Корнелиус пожал плечами:
— Между нашей армией, состоящей из горилл, и теми, кто живет, э-э-э, жил или, может, будет жить… Прошу прощения, я волнуюсь и потому мне порой трудно подобрать слова. Так вот, между гориллами и обитателями туннелей и пещер на соседней с нами территории.
— И вы не знаете, кто они? — спросил Янсей.
— Нет, сэр.
— А кто победил?
Тут Зира перебила Корнелиуса:
— Откуда нам знать? Шимпанзе — пацифисты и не принимают участия в войнах. Могу ли теперь я в свою очередь кое-что спросить у вас? Как бы вам понравилось находиться на нашем месте, в цепях, под горячими лампами и смотреть, как мы пьем воду, которой у вас нет?

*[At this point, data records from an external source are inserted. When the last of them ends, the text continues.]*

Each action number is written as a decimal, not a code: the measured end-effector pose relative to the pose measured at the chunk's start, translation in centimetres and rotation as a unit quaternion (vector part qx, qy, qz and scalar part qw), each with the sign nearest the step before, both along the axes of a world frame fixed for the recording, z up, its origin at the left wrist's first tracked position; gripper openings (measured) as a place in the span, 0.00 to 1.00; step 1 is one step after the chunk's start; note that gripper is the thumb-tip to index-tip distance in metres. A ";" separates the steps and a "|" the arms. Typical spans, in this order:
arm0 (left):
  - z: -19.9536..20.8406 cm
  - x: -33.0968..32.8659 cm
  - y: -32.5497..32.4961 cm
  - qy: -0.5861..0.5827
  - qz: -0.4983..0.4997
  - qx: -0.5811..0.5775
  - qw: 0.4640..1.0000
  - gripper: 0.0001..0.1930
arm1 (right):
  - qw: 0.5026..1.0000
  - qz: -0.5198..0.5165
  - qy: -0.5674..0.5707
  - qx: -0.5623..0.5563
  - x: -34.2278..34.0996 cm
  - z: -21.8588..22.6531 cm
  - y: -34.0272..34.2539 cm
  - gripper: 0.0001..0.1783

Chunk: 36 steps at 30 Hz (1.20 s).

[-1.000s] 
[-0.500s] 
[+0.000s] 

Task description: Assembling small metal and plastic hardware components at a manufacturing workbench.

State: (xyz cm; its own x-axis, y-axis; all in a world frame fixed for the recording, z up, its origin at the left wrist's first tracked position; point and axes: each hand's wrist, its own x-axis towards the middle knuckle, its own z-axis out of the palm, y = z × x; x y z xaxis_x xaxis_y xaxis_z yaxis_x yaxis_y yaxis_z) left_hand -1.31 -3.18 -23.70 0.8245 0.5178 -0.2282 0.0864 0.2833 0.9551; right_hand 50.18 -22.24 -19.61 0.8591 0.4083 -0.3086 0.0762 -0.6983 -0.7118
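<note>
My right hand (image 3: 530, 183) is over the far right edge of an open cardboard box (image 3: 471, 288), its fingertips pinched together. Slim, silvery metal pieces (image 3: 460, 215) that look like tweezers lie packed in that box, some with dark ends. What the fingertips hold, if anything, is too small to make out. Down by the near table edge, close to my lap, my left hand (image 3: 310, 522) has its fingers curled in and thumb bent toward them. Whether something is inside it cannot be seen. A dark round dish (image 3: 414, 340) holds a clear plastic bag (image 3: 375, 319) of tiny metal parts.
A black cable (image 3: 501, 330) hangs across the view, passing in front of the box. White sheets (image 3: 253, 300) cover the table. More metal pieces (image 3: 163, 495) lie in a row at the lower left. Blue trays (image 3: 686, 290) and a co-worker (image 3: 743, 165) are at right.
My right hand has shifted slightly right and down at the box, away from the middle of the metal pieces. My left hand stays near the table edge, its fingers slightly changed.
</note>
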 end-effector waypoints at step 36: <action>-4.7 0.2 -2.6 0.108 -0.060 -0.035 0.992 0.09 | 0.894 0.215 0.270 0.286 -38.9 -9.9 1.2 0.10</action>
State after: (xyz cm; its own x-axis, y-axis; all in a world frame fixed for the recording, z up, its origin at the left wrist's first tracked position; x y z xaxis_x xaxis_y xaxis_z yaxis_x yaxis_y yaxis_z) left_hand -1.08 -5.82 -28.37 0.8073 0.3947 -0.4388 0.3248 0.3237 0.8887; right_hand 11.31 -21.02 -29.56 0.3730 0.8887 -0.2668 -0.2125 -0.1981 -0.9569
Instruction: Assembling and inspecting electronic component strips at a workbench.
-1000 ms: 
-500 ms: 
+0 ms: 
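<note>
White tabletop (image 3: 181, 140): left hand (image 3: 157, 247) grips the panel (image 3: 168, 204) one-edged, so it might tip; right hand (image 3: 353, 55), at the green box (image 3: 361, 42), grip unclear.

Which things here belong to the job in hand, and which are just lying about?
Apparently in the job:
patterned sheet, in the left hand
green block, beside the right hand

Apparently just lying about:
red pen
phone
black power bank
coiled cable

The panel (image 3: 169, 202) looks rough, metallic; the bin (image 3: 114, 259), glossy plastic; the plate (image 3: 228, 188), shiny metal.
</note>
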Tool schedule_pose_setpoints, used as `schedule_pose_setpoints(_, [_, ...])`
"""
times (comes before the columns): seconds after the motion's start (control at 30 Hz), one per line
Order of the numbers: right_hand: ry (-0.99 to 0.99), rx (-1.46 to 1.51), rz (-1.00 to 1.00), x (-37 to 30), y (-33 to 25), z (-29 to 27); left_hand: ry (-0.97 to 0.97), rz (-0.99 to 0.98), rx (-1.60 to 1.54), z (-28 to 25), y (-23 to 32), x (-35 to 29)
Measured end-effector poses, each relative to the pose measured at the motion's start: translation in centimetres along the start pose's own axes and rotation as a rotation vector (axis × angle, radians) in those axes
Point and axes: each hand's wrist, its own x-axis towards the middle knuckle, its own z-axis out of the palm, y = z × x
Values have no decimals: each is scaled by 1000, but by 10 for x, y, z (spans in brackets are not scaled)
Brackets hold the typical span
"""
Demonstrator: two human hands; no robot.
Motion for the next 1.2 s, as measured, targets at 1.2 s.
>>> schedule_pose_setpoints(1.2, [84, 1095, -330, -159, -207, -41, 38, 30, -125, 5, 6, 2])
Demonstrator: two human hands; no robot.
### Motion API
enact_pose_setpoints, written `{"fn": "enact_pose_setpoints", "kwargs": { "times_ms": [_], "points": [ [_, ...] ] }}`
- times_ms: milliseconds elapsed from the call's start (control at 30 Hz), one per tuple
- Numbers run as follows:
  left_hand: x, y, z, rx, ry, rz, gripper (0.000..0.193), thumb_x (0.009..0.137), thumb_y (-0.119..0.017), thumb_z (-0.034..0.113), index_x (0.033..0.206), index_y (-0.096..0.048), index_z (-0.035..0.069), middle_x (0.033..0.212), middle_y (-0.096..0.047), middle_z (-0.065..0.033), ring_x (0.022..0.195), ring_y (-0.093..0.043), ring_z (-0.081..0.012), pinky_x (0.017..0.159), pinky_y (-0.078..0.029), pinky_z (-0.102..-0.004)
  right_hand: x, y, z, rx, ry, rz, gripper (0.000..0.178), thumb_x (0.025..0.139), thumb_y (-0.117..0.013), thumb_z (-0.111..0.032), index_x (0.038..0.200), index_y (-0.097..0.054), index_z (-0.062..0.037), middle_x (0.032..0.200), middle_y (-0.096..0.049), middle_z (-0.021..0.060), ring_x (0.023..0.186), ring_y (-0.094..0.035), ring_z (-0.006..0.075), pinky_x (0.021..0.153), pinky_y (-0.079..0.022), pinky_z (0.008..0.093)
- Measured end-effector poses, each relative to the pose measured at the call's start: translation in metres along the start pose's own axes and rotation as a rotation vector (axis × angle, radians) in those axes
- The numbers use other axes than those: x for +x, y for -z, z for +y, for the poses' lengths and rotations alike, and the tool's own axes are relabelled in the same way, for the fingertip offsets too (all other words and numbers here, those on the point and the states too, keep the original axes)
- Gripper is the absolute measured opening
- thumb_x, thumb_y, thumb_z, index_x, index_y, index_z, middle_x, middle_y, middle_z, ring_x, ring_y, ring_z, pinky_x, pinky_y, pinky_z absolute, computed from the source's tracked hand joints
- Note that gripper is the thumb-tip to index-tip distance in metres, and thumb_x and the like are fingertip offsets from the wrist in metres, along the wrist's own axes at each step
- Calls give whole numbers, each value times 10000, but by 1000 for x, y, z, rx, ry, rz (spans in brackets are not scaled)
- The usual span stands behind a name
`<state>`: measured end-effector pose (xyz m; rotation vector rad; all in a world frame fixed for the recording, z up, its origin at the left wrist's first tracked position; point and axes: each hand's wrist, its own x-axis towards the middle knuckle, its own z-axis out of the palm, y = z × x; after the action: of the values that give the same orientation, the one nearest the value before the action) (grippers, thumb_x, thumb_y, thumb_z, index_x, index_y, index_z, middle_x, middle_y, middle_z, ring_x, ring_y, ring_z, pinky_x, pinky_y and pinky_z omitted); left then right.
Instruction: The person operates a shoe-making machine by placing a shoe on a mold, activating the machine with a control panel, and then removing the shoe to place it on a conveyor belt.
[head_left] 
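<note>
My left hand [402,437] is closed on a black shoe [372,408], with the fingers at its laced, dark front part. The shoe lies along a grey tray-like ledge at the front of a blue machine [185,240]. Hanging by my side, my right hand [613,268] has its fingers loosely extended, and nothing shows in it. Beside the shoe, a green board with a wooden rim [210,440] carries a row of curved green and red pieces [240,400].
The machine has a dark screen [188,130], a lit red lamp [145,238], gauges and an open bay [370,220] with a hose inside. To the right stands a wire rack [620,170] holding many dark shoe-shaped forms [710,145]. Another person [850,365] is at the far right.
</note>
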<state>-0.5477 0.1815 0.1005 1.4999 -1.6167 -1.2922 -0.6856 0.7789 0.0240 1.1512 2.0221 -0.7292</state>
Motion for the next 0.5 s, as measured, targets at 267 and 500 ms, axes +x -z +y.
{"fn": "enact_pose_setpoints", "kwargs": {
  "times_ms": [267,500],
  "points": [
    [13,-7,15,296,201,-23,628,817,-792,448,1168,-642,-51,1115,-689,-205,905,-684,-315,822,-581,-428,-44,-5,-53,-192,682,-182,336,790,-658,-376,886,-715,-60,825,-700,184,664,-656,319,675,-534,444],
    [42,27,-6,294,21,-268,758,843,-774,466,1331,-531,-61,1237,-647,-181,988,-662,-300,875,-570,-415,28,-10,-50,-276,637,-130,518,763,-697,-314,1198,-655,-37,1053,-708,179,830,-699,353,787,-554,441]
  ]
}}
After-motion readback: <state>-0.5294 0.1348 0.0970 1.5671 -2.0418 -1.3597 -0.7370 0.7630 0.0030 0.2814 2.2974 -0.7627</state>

— О Г осподи! — воскликнул доктор Хартлей. Он подал знак, и двое служащих принесли на сцену стаканы и графин с водой. Шимпанзе с наслаждением выпили по стакану воды.
— Так вы не знаете, кто победил в войне? — спросил Янсей. — Вы же наверняка слышали сообщения…
— Нет, сэр, — ответил Корнелиус. — Мы помогали доктору Мило ремонтировать космический корабль. Затем мы стартовали и оказались здесь.
— Вы можете объяснить, как это получилось?
— Нет. У доктора Мило, возможно, было какое-то объяснение, но он нам ничего не говорил. В ночь перед своей смертью он писал какие-то математические символы и уравнения на полу нашей клетки.
— Где же эти записи? — нетерпеливо спросил Хаслейн. — Они у вас, доктор Диксон?